En el sistema educativo chileno se vive una silenciosa, pero alarmante, transformación: Entre 2015 y 2023 el número de menores de edad que rindieron exámenes libres creció 380%, una cifra que no puede pasar desapercibida. ¿Por qué tantos niños, niñas y jóvenes están abandonando el sistema tradicional?
Las razones son tan variadas como preocupantes. Barreras impuestas por políticas como el Sistema de Admisión Escolar (SAE) y la ley de Inclusión, o simplemente la incapacidad de atender las necesidades diversas de sus estudiantes. En este contexto, es plausible pensar que los exámenes libres están siendo utilizados como una vía de escape para familias que sienten que el modelo formal no les ofrece una solución para alcanzar aprendizajes significativos o para fortalecer el desarrollo socioemocional de sus hijos.
El problema va más allá de los números. Algunos menores de edad que optan por esta modalidad podrían enfrentar una serie de desventajas que comprometen su desarrollo integral. Primero, los exámenes libres se limitan a evaluar contenidos mínimos del currículo, dejando vacíos importantes en habilidades esenciales como el pensamiento crítico, la creatividad y la resolución de problemas.
Segundo, las desigualdades socioeconómicas marcan profundamente esta modalidad. Mientras las familias con recursos pueden costear tutorías y materiales de apoyo, los estudiantes más vulnerables quedan relegados a sus propios medios, perpetuando brechas educativas. Tercero, el aislamiento social que conllevaría esta modalidad priva a los menores de la interacción con pares y docentes, elementos fundamentales para su desarrollo emocional y social.

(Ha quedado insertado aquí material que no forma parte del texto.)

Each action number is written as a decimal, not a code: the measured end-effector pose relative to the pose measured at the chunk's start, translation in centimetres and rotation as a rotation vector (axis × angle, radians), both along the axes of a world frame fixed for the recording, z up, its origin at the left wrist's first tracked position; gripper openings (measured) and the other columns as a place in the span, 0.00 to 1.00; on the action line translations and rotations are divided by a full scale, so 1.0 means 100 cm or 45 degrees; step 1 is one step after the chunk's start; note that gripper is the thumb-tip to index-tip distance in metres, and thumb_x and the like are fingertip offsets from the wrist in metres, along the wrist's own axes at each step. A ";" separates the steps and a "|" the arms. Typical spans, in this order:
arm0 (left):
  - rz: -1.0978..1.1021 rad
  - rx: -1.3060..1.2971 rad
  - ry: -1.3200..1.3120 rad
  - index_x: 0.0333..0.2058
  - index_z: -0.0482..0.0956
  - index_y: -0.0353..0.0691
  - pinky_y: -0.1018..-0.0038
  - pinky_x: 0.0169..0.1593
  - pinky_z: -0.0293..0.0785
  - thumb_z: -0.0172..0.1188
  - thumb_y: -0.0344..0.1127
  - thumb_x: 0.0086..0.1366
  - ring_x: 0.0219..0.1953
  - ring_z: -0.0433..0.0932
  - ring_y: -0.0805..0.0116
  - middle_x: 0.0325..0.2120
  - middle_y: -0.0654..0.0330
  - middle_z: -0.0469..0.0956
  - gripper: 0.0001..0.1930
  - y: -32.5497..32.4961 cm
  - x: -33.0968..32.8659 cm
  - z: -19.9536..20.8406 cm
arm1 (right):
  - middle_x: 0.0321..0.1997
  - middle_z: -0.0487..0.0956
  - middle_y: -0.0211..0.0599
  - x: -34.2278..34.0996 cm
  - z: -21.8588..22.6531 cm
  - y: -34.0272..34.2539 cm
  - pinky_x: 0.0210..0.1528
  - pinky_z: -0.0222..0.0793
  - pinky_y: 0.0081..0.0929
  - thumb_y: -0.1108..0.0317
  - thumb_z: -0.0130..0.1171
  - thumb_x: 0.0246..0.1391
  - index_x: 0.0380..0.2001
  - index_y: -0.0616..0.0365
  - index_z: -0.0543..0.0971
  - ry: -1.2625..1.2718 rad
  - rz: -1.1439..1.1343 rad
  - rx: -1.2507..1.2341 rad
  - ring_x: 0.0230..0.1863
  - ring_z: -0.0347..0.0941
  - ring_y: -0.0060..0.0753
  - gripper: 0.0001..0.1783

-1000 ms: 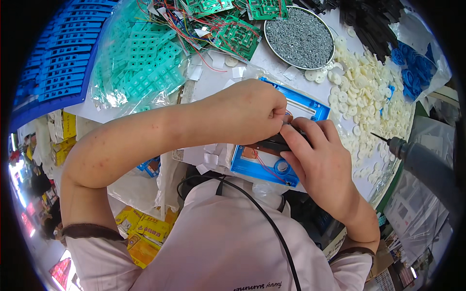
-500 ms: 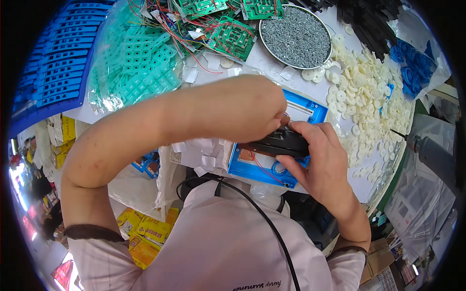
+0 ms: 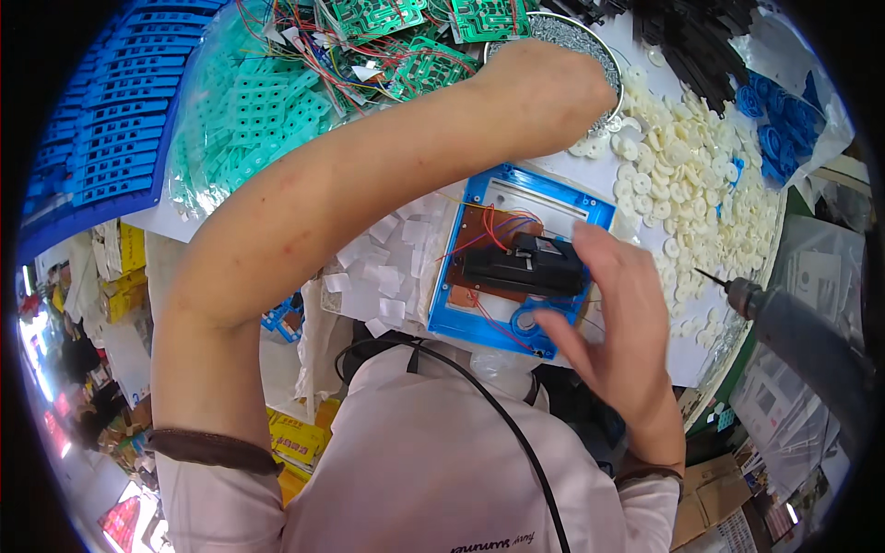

El Ministerio de Educación carece de cifras que permitan la trazabilidad en los datos para evaluar el impacto de esta modalidad y diseñar políticas efectivas. Sin un sistema robusto de seguimiento, no sabemos quiénes están quedando atrás.
En este escenario, y dado que para algunos estudiantes esta modalidad puede ser necesaria en un periodo de su trayectoria educativa, es urgente implementar medidas que la fortalezcan como una alternativa que promueva su desarrollo integral. Por ejemplo, se podría ampliar el currículo evaluado, incorporando asignaturas como arte, música y tecnología para enriquecer la formación integral de los estudiantes; crear programas de tutorías gratuitas y acceso a materiales pedagógicos para los sectores más vulnerables; priorizar el bienestar socioemocional, incorporando evaluaciones que identifiquen y atiendan las necesidades emocionales y sociales de los menores; y por último, se debe desarrollar un sistema de datos centralizado que permita monitorear el impacto de esta modalidad y diseñar políticas basadas en evidencia.
Transformar la crisis en oportunidad requiere un modelo educativo que ponga a los estudiantes al centro, sin excepciones.